The answer should be each line from the entries below that has the word "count" in it.
--- EXTRACTED RECORDS ---
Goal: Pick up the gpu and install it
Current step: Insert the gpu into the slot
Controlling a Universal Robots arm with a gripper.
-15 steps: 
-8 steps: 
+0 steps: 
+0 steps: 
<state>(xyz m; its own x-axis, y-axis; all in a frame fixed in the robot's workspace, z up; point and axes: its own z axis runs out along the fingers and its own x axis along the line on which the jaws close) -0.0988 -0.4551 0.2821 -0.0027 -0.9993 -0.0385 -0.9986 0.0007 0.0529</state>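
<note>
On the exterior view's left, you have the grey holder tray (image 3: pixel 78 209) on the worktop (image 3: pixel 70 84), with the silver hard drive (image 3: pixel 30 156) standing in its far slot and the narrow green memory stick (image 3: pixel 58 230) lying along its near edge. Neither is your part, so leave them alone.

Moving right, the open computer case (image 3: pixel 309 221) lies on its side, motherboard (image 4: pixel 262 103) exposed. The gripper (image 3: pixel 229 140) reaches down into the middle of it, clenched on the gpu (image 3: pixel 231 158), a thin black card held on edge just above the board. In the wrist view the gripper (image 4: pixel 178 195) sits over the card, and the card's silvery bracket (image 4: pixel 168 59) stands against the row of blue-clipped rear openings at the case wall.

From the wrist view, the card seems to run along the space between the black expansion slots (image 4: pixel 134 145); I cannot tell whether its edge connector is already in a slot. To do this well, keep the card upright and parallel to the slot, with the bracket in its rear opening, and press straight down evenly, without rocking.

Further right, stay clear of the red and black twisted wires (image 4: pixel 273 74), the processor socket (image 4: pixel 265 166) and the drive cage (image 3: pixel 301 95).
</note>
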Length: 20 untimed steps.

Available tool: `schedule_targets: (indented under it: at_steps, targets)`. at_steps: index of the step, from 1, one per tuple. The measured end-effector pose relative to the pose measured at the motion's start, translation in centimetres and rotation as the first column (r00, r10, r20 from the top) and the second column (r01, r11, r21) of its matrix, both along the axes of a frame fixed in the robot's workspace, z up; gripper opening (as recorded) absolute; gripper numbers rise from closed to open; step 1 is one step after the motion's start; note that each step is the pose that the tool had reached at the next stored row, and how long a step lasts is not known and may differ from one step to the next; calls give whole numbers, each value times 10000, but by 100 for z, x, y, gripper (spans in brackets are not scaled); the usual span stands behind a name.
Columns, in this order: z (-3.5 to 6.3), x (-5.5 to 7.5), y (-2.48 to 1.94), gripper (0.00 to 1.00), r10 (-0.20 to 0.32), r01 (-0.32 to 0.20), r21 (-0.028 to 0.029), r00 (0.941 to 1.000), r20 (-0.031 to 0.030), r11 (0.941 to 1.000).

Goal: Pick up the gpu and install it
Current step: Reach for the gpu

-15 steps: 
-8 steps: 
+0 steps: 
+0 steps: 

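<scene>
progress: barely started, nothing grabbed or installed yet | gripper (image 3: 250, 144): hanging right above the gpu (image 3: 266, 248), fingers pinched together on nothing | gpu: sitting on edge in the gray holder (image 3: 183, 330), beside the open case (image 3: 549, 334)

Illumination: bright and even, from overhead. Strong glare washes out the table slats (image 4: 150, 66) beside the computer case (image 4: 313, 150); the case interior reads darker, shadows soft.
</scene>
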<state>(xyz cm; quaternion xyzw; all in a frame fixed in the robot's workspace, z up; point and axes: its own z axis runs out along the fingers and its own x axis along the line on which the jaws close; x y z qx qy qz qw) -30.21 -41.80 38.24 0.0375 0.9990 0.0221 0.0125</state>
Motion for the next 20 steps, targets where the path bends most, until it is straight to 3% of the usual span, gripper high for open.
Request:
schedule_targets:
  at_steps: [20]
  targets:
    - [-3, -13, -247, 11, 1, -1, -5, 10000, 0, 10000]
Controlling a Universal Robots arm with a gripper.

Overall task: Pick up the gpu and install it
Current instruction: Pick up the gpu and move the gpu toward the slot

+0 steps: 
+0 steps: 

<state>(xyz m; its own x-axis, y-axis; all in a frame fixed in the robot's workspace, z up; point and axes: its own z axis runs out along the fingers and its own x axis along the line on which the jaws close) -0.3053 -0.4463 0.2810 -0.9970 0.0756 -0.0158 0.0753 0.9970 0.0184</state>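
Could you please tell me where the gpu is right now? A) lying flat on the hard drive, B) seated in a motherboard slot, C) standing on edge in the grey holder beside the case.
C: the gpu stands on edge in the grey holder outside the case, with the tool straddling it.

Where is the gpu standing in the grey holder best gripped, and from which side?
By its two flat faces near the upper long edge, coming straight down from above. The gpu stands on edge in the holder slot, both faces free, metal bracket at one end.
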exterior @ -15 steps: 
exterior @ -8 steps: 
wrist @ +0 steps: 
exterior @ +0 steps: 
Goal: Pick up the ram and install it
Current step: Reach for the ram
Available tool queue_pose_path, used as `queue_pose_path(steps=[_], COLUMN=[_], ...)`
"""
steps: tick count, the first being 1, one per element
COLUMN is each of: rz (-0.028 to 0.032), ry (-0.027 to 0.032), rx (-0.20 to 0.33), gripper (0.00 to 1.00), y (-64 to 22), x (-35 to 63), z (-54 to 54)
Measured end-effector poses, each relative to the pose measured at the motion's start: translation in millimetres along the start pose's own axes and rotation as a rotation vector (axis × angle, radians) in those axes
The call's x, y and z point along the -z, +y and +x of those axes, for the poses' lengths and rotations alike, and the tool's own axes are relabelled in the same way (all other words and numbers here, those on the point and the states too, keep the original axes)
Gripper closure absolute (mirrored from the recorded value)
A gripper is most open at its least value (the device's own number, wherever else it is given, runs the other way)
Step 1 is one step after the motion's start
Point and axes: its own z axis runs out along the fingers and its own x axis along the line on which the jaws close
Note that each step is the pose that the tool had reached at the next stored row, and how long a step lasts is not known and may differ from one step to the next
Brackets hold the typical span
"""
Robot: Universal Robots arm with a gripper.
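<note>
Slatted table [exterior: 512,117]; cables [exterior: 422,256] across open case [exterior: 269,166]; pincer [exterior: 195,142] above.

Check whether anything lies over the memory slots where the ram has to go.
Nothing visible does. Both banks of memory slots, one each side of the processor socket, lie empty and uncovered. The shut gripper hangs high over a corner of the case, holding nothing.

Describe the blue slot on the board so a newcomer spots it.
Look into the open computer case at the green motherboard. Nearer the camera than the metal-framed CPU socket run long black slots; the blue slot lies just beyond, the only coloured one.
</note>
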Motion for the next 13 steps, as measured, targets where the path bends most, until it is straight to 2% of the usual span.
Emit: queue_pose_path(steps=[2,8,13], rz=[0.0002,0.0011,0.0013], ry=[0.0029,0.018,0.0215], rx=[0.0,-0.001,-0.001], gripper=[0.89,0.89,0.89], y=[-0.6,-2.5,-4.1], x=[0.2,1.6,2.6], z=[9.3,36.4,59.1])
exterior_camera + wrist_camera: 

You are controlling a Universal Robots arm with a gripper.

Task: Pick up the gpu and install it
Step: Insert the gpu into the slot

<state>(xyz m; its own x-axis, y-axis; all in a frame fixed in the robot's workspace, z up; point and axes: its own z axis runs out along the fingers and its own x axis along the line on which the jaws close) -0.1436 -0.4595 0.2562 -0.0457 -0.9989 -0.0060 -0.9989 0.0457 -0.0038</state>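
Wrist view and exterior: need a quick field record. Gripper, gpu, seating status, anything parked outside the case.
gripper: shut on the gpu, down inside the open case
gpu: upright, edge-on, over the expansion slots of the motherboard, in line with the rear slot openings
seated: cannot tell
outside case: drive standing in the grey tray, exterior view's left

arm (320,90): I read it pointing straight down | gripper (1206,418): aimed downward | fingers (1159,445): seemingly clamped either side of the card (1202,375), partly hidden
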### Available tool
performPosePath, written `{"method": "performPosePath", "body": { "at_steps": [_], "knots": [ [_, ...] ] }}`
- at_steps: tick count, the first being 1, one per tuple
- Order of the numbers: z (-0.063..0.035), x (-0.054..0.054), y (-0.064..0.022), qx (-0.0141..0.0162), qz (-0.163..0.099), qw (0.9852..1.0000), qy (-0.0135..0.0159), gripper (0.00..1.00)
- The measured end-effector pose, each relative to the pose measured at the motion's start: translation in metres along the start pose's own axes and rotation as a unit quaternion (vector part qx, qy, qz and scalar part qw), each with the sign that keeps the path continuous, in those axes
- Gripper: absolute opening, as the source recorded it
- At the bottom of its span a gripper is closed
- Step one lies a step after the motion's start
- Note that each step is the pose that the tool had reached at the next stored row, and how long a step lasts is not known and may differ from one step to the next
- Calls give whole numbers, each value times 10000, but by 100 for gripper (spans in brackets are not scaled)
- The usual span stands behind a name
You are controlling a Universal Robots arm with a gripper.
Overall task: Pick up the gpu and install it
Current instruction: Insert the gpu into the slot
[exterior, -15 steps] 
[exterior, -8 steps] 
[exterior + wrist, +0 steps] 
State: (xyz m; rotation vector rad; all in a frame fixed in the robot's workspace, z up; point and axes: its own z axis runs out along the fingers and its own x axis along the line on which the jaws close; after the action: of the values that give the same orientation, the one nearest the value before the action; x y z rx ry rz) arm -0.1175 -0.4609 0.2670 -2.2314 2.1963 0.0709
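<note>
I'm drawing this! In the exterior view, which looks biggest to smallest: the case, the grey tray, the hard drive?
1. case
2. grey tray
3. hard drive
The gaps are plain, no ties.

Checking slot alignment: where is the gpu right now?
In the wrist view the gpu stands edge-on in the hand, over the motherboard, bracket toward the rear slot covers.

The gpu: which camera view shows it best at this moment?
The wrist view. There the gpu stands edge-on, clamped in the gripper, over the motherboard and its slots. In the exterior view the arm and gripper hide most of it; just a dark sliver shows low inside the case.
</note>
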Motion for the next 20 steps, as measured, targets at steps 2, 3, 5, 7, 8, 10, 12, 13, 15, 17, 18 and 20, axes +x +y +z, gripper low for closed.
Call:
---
> _SOLUTION FOR THIS TASK_:
steps: tick count, the first being 1, one per element
- at_steps: tick count, the first being 1, one per tuple

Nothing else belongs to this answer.